There was just one big problem for the Norwegian – he didn’t know a single person in the wider San Francisco Bay Area.
“At the time there wasn’t really a tech start-up scene in Norway, so I decided that moving to Silicon Valley – the tech capital of the world – would be the best thing for me to do,” says Mathias.
“But I didn’t know anyone at all out there. So when I landed human instinct kicked in, and the first thing I knew I needed to do was make friends. Then I realised that most people make friends via work or at college, and I wasn’t going to be joining a workplace or going to be a student.”
So faced with the prospect of getting very lonely very quickly, Mathias devised a cunning plan.
“I decided that I would hire rooms in shared Airbnb houses, and move somewhere new every week,” he says. “That way, law of averages, I would start to make friends.”
Thankfully for Mathias his idea worked, and over the following months he slowly built up a circle of mates. But his next challenge – the holy grail – was to get himself into a “hacker house”.
A hacker house is a property shared by a number of similar young tech entrepreneurs, who are all trying to get their business proposals off the ground. The idea is that everyone can help each other and share advice, inspiration and contacts.
In mid-2014 he was finally able to get himself into such a property in Silicon Valley, but there was a catch – all 15 of the proper beds were taken. So if he wanted in, he would have to sleep on an airbed in a windowless cupboard.
Mathias, now 29, says he jumped at the chance. “I slept in that cupboard for three months. Did I feel stupid or embarrassed? Not at all.
“Being in the hacker house was invaluable. It pushed me so much as an entrepreneur. It was extremely valuable and without it I don’t think I would be where I am today.”
Fast forward to the present day, and Mathias’ Timely app is now used by more than 5,000 companies across 160 countries.
Born in the far north of Norway, Mathias was raised in a town just outside the capital Oslo.
As a child he says that his initial dream was to become a professional football player, specifically for the English team Manchester United, but then as a teenager he discovered that he was much better at computer programming.
While still at secondary school he started to get paid to design websites for companies on a freelance basis. Mathias says his parents were initially not happy about this, “until I got my first paycheque”.
Leaving school at 18, he then worked for a number of digital design companies in Oslo, where his work including making the in-flight entertainment system for airline Norwegian Air, and a Facebook campaign for charity Unicef.
But wanting to be his own boss, and wishing to develop his own business idea, he started work on Timely. Mathias launched its first iteration in May 2013 while still living in Oslo, but “nothing happened”.

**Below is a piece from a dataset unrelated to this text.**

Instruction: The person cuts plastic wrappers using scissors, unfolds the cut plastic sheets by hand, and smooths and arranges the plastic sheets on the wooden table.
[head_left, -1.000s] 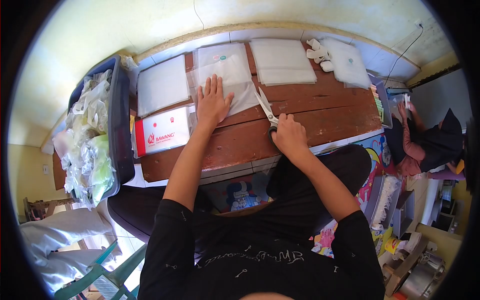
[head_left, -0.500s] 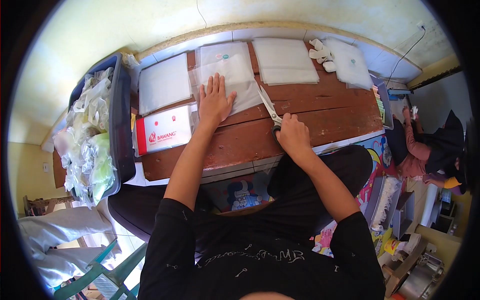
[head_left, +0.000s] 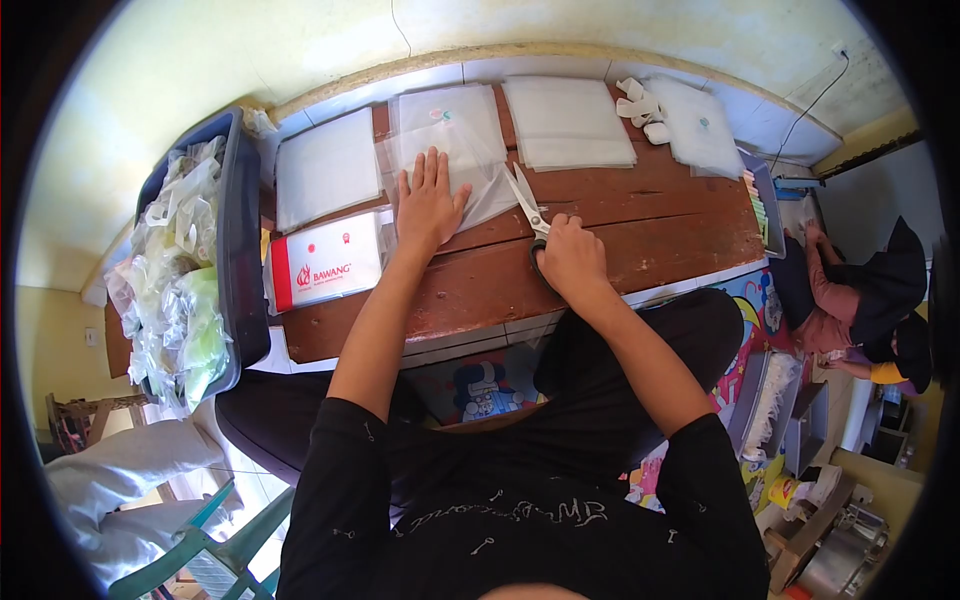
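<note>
My left hand (head_left: 431,203) lies flat, fingers spread, on a clear plastic bag (head_left: 480,170) at the middle of the brown wooden table (head_left: 640,235). My right hand (head_left: 573,256) is closed around the black handle of a pair of scissors (head_left: 530,208). Their blades point up and left, with the tips by the right edge of the bag, slightly apart; whether they touch the plastic I cannot tell. Close to my left wrist is a red and white pack marked BAWANG (head_left: 335,264).
Stacks of clear plastic sheets (head_left: 330,168) (head_left: 570,122) lie left and right of the bag. A plastic pile (head_left: 697,125) and white rolls (head_left: 638,103) sit at the far right. A dark bin (head_left: 240,290) of crumpled plastic stands left. Two people (head_left: 830,290) sit at right.
My right hand has moved a little left with the scissors, bringing the blades to the bag's edge. The bag's right side has lifted or creased. My left hand stays in place.
</note>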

“I got some likes on Facebook, and some thumbs up from friends, but no real customers signing up,” he says. “It went completely to hell. I’d put my all into it, night after night, then it launched and all I could hear was the sound of crickets. It was devastating, it takes the breath out of you.”
With his savings running low, Mathias says he realised he “only had one more shot” at making Timely a success. So it was time to place a big bet – he sold his apartment in Oslo to raise more funds, and moved to Silicon Valley.
After his time in the hacker house, and working with a fellow programmer in India, Mathias launched the second iteration of Timely at the end of 2014. Sales to businesses – who pay a subscription then slowly started to grow.
A year later, Mathias decided to move the business – which he called Memory – back to Oslo. “While there was no tech start-up scene in the city when I left, it has subsequently boomed. Oslo is now a great place to find tech staff.”
Backed by $6m (£4.6m) of funding from investment firms in the US, UK and Norway, Memory now employs 45 people, and has annual sales of more than $2m.
Entrepreneurs like Mathias “tend to have certain innate characteristics when compared with the general population”, says Brian Morgan, professor of entrepreneur at Cardiff Metropolitan University.
“This means that they are more likely to take risks and grasp opportunities.
“In the early years of product development it’s always about resilience, the ability to keep going when the outlook looks bleak – and also self-reliance – the capacity to be resourceful and confident enough to depend only on yourself.
“Renting a cupboard in Silicon Valley to help get a start-up business to first base would seem to me to be a perfect example of the persistence and passion needed to become a successful entrepreneur.”
Looking back on his three months living in a cupboard, Mathias says it was “a crazy time, but super cool”. He adds: “I was working every minute of every day, so I honestly didn’t care where I was sleeping.”